**Prompt**
Take each line from the entries that holds "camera" and copy it out.

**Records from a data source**
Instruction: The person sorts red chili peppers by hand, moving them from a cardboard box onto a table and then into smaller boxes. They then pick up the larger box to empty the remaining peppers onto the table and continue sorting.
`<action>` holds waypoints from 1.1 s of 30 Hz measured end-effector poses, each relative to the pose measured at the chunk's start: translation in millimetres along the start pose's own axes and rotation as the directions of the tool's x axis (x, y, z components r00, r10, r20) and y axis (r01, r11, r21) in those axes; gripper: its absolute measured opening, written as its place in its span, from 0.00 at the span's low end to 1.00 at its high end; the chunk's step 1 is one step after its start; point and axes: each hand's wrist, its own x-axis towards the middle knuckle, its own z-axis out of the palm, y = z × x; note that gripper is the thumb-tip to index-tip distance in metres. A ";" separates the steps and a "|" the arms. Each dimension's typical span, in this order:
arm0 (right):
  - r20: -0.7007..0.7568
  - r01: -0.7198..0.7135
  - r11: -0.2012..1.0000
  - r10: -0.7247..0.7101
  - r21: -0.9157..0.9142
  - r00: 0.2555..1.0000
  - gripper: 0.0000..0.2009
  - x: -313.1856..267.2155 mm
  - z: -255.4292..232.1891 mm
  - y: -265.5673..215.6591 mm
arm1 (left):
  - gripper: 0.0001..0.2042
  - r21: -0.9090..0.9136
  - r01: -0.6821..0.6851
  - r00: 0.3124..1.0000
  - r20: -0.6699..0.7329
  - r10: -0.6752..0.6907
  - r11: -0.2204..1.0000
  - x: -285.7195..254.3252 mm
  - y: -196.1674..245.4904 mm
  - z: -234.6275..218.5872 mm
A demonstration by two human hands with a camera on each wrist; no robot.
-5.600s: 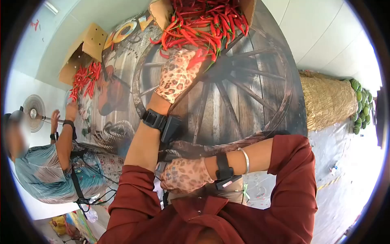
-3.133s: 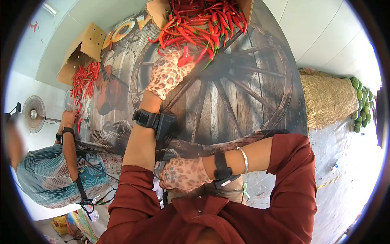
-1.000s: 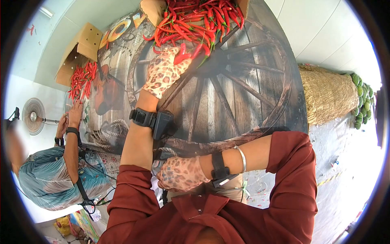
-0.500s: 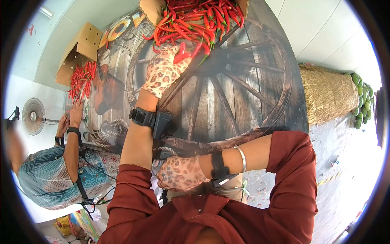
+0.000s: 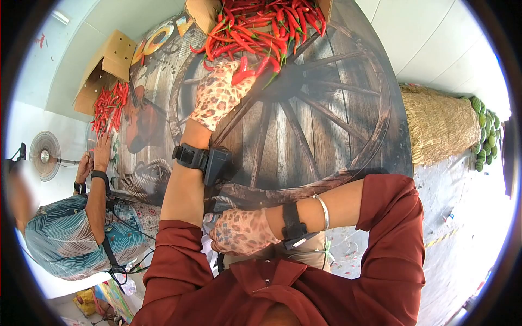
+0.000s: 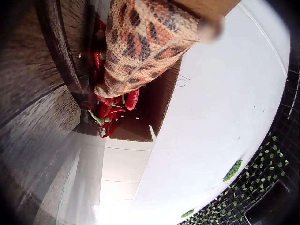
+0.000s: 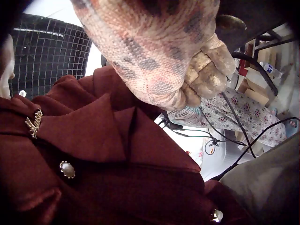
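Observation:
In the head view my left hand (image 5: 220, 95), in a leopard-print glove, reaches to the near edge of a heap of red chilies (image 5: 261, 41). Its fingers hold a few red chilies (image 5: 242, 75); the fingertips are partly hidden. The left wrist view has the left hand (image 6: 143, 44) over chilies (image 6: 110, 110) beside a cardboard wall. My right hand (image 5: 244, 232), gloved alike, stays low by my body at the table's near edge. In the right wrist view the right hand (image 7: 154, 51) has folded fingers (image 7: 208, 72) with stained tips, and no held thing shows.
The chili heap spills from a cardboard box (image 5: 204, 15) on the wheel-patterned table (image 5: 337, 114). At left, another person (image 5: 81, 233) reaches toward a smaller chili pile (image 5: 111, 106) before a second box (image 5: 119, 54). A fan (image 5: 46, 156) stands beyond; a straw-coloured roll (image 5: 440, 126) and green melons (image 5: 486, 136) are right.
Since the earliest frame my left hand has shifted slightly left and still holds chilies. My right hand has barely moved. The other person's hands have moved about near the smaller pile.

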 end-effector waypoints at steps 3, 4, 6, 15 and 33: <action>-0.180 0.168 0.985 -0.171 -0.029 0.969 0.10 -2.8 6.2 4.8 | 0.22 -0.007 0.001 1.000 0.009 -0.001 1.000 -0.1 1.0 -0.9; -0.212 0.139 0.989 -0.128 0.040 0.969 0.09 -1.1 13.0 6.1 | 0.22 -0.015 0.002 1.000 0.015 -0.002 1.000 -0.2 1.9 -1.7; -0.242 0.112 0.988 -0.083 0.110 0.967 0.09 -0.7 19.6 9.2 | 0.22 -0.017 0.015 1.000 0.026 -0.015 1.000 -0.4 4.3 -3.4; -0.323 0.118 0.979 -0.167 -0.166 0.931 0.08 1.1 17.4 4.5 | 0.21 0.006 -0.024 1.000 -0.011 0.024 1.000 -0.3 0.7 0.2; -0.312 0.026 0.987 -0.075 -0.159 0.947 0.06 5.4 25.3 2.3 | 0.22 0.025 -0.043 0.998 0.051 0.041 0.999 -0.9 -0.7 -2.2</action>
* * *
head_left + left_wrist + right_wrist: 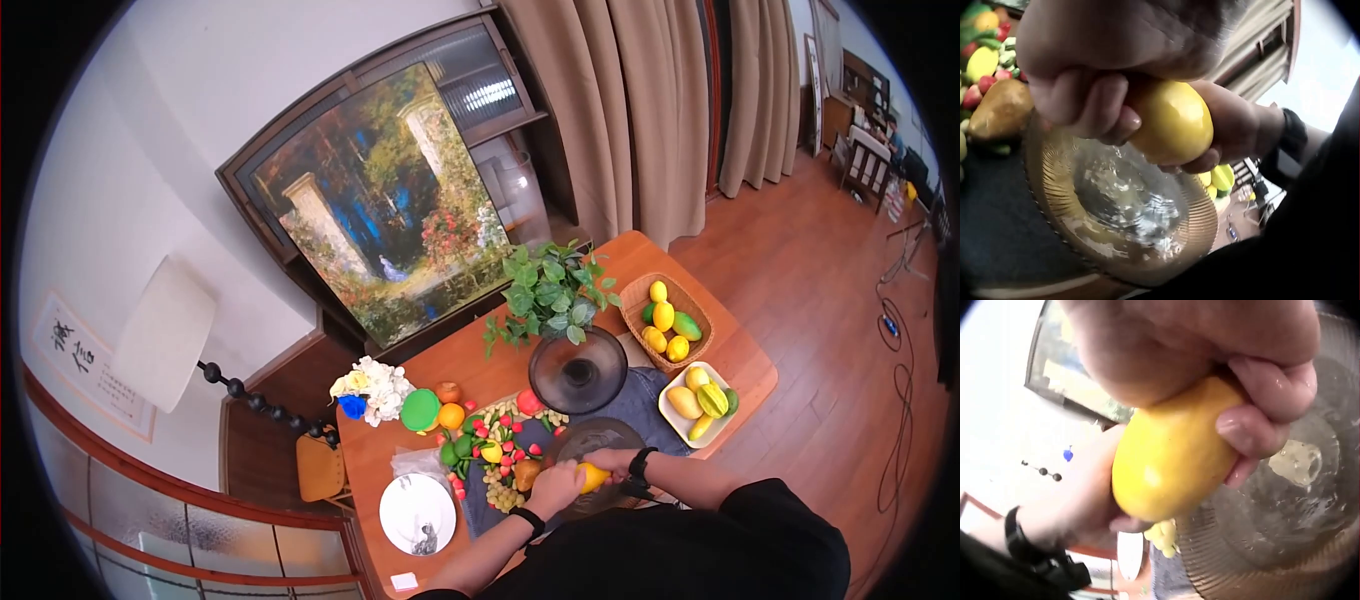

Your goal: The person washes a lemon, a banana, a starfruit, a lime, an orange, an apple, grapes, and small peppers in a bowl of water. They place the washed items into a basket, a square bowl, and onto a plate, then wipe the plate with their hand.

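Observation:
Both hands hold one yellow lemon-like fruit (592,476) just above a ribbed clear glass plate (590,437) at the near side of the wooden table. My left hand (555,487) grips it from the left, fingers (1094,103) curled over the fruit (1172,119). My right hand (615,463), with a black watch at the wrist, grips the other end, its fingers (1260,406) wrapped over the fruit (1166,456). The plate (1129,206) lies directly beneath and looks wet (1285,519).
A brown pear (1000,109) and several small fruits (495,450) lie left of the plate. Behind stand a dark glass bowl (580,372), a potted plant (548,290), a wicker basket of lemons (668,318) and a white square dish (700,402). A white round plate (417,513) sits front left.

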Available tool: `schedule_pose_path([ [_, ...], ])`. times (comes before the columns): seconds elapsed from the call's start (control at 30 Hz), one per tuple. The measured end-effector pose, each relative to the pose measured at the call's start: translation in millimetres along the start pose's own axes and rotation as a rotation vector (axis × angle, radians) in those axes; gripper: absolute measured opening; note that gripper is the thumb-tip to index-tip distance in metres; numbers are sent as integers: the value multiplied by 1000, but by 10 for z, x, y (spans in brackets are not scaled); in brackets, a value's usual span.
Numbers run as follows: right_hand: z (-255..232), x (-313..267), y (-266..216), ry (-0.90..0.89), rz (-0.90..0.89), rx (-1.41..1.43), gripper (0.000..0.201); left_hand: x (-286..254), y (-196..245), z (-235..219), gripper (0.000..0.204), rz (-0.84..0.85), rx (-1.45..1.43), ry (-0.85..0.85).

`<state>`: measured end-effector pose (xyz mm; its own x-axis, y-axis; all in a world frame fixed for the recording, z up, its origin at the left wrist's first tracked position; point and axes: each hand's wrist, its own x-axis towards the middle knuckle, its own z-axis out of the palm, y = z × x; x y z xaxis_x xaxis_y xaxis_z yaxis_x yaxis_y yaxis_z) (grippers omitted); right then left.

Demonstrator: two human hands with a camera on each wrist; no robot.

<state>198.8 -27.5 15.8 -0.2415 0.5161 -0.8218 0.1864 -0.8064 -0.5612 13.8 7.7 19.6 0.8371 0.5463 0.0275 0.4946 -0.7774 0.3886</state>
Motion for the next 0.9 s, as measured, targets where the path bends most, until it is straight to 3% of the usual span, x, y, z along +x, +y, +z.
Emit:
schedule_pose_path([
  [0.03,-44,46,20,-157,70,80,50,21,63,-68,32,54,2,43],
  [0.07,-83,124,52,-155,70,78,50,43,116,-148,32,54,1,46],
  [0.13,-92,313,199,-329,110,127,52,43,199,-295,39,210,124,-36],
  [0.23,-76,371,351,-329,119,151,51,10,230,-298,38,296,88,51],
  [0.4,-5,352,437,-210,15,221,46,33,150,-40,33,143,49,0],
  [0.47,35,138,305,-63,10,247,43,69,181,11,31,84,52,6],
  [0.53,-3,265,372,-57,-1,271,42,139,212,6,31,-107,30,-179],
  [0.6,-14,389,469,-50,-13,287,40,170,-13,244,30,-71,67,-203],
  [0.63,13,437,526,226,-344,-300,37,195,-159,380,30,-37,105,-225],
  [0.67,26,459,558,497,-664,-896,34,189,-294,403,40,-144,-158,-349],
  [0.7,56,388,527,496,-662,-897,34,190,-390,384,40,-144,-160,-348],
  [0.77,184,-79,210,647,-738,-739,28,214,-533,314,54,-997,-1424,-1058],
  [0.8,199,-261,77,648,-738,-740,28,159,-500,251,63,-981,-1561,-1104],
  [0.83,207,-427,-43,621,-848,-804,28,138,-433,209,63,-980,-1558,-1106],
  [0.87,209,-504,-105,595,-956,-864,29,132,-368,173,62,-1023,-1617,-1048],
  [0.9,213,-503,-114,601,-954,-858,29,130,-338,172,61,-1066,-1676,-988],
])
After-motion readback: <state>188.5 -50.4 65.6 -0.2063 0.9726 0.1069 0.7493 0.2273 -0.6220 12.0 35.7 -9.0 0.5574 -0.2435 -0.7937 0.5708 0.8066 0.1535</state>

**Solution below**
A demonstration by two human hands with a camera on each wrist; no robot.
Demonstrator: two human hands with a camera on each wrist; no robot.

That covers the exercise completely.